The government's response, the Nitaqat programme that was detailed this week, promises to be as forceful as it is ambitious, which risks creating unwelcome disruption of the labour market.

In a population of only about 22 million nationals, the goal of adding 1.12 million new jobs by 2014 is daunting. To help meet it, the government has combined the carrot and the stick in Nitaqat, which replaces a moribund earlier attempt at Saudisation. The new system classifies the country's 800,000 companies based on the percentage of their employees who are Saudi citizens. The best-performing firms will get speedy visa renewals for expatriates, better hiring access to expatriates already in the kingdom and other advantages. But companies with the smallest proportion of Saudis will not be allowed workers' visa renewals at all.

The plan has alarmed expatriates from across the spectrum. Many countries in the region such as Egypt rely on the kingdom, the world's second largest source of remittances after the United States, for much-needed foreign exchange sent home by overseas workers.

It is true that even without official stimulus, companies in the Gulf have good reasons to hire citizens, who are less likely to leave and who have a bigger stake in society.
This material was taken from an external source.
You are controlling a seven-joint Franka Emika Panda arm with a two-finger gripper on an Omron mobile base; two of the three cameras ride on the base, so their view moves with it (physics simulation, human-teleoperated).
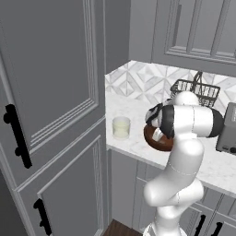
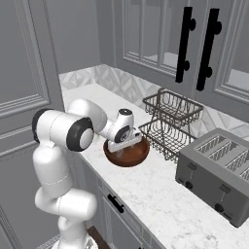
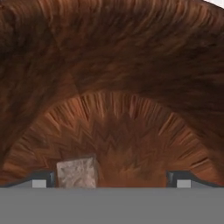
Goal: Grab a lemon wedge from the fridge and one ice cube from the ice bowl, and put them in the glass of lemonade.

But social and economic realities can work in the opposite direction.

Nitaqat's primary goal is to put many more Saudis into managerial and technical posts. But the workforce does not, broadly speaking, have the right qualifications yet. The government has been moving ahead to open new technical colleges and otherwise improve skills, but this takes time.

Another problem is that Saudis tend to gravitate to the public sector. So it does not help that the kingdom's minimum civil service salary has recently been raised and now stands barely below the country's average private-sector wage.

Throughout the Gulf, the hiring and promotion of citizens are cultural, societal and economic issues. Punishing companies that fail to meet arbitrary numerical goals is not likely to be an effective approach. Complicated problems are rarely solved by blunt responses.